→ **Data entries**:
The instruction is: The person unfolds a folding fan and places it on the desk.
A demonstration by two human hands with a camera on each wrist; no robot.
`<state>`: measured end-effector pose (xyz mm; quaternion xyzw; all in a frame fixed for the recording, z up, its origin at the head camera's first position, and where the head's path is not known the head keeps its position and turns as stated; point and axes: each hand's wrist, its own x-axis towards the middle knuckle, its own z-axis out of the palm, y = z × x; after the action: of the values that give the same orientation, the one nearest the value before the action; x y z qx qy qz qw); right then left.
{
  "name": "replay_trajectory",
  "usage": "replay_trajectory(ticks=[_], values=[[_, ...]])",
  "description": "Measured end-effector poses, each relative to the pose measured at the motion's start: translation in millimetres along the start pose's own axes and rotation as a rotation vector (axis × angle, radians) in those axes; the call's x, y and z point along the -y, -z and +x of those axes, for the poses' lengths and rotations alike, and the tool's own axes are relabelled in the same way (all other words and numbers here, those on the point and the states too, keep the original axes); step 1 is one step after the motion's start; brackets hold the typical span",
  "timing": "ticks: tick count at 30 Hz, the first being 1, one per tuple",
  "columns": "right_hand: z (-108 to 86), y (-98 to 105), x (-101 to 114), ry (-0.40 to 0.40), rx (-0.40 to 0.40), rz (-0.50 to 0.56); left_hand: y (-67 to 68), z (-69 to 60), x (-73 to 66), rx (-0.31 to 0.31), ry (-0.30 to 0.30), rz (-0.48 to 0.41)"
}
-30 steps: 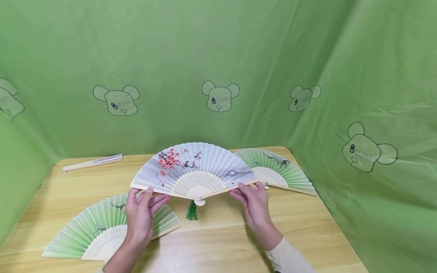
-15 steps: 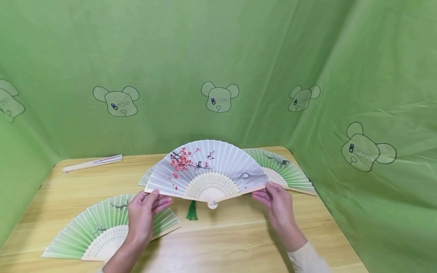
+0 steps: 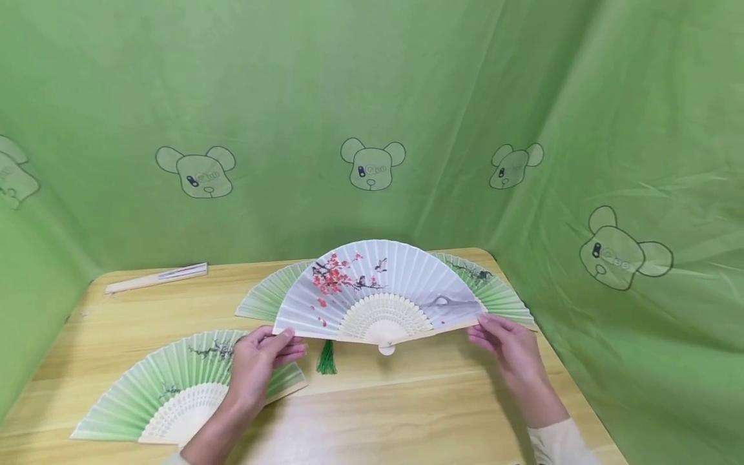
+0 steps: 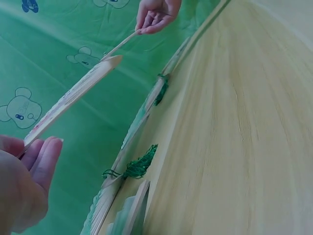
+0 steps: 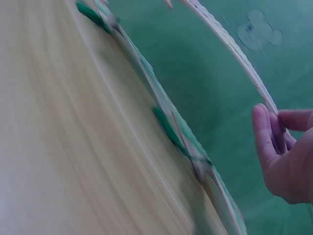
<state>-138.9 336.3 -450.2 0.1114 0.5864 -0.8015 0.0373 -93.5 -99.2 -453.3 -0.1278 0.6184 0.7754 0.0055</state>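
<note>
A spread grey-white folding fan, printed with red blossoms and small birds, is held up above the table between both hands. My left hand pinches its left end rib between thumb and fingers. At the other end, my right hand pinches the right end rib. In the left wrist view the fan appears edge-on, raised off the tabletop. Behind it in the head view, an open green fan is partly covered, its green tassel hanging out below.
On the wooden table, another open green fan lies at the front left, partly behind my left forearm. A further green fan lies at the back right. One folded fan rests at the back left. Green cloth walls enclose the table.
Both hands have moved to the right, carrying the grey-white fan along. More of the green fan behind it, left of centre, now shows. The fans on the table stay put.
</note>
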Motion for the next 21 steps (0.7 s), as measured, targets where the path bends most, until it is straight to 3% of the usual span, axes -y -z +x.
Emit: replay_trajectory(ticks=[10,17,21], values=[[14.2,56,6,-0.010,0.109,-0.302,-12.8,4.0,10.7,0.108,0.068,0.144],[12.6,85,3,-0.110,0.079,-0.535,-18.9,1.5,20.3,0.235,0.093,0.285],[9.5,98,2,-0.146,0.115,-0.677,-21.7,0.2,26.2,0.294,0.083,0.333]])
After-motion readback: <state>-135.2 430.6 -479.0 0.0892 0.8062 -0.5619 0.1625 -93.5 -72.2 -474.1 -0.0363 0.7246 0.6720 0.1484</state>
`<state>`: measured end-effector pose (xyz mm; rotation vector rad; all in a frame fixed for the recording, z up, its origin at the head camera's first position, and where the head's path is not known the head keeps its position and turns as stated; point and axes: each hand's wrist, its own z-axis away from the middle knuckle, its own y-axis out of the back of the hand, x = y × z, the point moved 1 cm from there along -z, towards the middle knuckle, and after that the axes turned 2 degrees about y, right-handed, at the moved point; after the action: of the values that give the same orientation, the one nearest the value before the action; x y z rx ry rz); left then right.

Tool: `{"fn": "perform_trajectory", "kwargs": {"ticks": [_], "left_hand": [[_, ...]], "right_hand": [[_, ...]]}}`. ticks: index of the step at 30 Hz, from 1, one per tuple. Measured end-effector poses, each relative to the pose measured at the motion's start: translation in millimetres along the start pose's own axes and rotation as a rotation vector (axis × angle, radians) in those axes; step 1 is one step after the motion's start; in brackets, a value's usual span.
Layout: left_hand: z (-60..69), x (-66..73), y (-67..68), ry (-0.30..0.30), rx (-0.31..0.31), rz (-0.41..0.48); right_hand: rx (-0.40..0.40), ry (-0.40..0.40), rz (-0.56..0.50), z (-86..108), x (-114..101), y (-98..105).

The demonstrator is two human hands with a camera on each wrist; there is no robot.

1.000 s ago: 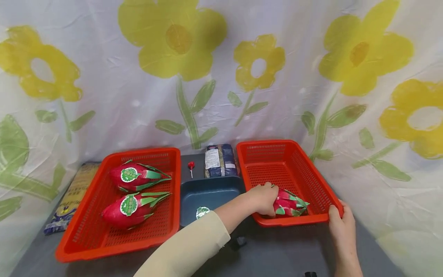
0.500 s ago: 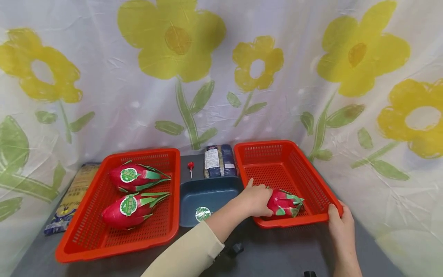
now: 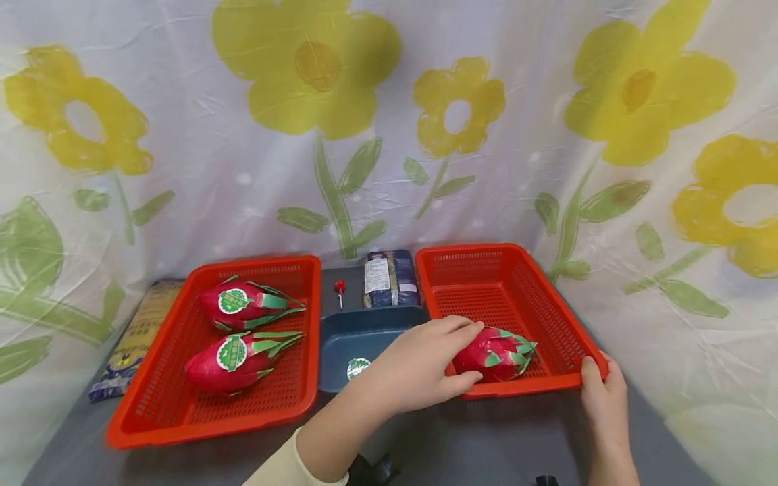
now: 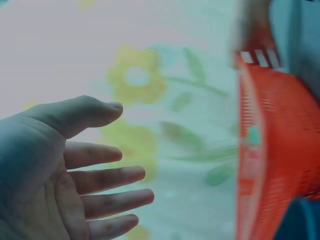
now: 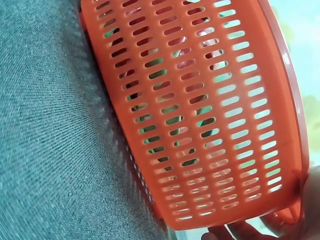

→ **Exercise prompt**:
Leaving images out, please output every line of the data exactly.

→ **The completed task**:
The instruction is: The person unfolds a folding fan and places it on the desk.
A demonstration by two human hands with a camera on each wrist; no robot.
`<state>`: measured end-effector pose (xyz mm; quaternion xyzw; all in a frame fixed for the recording, z up, its origin at the head camera's first position, and where the head's path is not known the head keeps its position and turns as stated; point and axes: each hand's wrist, its own x-axis towards the middle knuckle, its own z-axis out of the palm, y = z × x; after the action: of the values that give the same orientation, the one nearest the value before the action; x y z qx qy qz qw); right then left.
{
  "name": "replay_trajectory",
  "usage": "replay_trajectory(ticks=[_], values=[[_, ...]])",
  "description": "Measured end-effector poses, each relative to the pose measured at the motion's start: translation in millimetres along the start pose's own axes and rotation as a rotation vector (axis × angle, radians) in those axes; the call's x, y and z point along the -y, -z and +x of those axes, for the poses' lengths and rotations alike, and the tool's own axes are relabelled in the same way (all other words and numbers here, those on the point and the states too, keep the original axes); step 1 is one step after the motion's start; brackets hold the typical span",
  "timing": "ticks: tick count at 30 Hz, the first being 1, one per tuple",
  "columns": "right_hand: z (-108 to 86), y (-98 to 105), x (-101 to 114), ry (-0.40 to 0.40), rx (-0.40 to 0.40), rz (-0.50 to 0.56); left_hand: y (-67 to 68), z (-69 to 60), x (-73 to 66), rx (-0.31 to 0.31), ry (-0.30 to 0.30), rz (-0.48 to 0.41)"
}
-30 steps: 
-15 steps: 
+0 steps: 
+0 steps: 
+0 steps: 
<state>-138.9 336.3 -450.2 0.1114 0.5864 -0.8015 0.0373 -93.5 -99.2 -453.3 -0.1278 0.6184 0.7754 0.0055</state>
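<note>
A spread grey-white folding fan, printed with red blossoms and small birds, is held up above the table between both hands. My left hand pinches its left end rib between thumb and fingers. At the other end, my right hand pinches the right end rib. In the left wrist view the fan appears edge-on, raised off the tabletop. Behind it in the head view, an open green fan is partly covered, its green tassel hanging out below.
On the wooden table, another open green fan lies at the front left, partly behind my left forearm. A further green fan lies at the back right. One folded fan rests at the back left. Green cloth walls enclose the table.
Both hands have moved to the right, carrying the grey-white fan along. More of the green fan behind it, left of centre, now shows. The fans on the table stay put.
</note>
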Motion for the next 21 steps (0.7 s), as measured, targets where the path bends most, until it is straight to 3% of the usual span, axes -y -z +x.
Emit: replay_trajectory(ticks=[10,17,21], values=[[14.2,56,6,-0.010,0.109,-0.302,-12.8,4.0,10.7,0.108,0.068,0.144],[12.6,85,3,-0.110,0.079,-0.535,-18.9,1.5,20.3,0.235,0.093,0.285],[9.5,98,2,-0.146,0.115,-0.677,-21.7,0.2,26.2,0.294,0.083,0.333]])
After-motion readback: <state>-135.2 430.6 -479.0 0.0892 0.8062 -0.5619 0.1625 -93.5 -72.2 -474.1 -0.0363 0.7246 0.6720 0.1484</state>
`<state>`: measured end-effector pose (xyz mm; rotation vector rad; all in a frame fixed for the recording, z up, its origin at the head camera's first position, and where the head's path is not known the head keeps its position and turns as stated; point and axes: each hand's wrist, its own z-axis away from the middle knuckle, its own y-axis out of the back of the hand, x = y × z, the point moved 1 cm from there along -z, towards the middle knuckle, and after that the axes turned 2 degrees about y, right-handed, at the moved point; after the action: of the values that give the same orientation, the one nearest the value before the action; x y z rx ry rz); left then right.

Tool: `{"fn": "perform_trajectory", "kwargs": {"ticks": [_], "left_hand": [[_, ...]], "right_hand": [[_, ...]]}}`. ticks: index of the step at 30 Hz, from 1, one per tuple. Measured end-effector poses, each relative to the pose measured at the motion's start: translation in millimetres along the start pose's own axes and rotation as a rotation vector (axis × angle, radians) in those axes; step 1 is one step after the motion's start; in brackets, a value's usual span.
Layout: left_hand: z (-60..69), x (-66..73), y (-67..68), ry (-0.30..0.30), rx (-0.31..0.31), rz (-0.41..0.48); right_hand: rx (-0.40..0.40), ry (-0.40..0.40), rz (-0.56..0.50), z (-86..108), x (-114..101), y (-98..105).

The demonstrator is two human hands with a camera on each wrist; there is no robot.

1.000 s ago: 
0.500 s ago: 
now: 
now: 
now: 

This is the complete output for the exercise.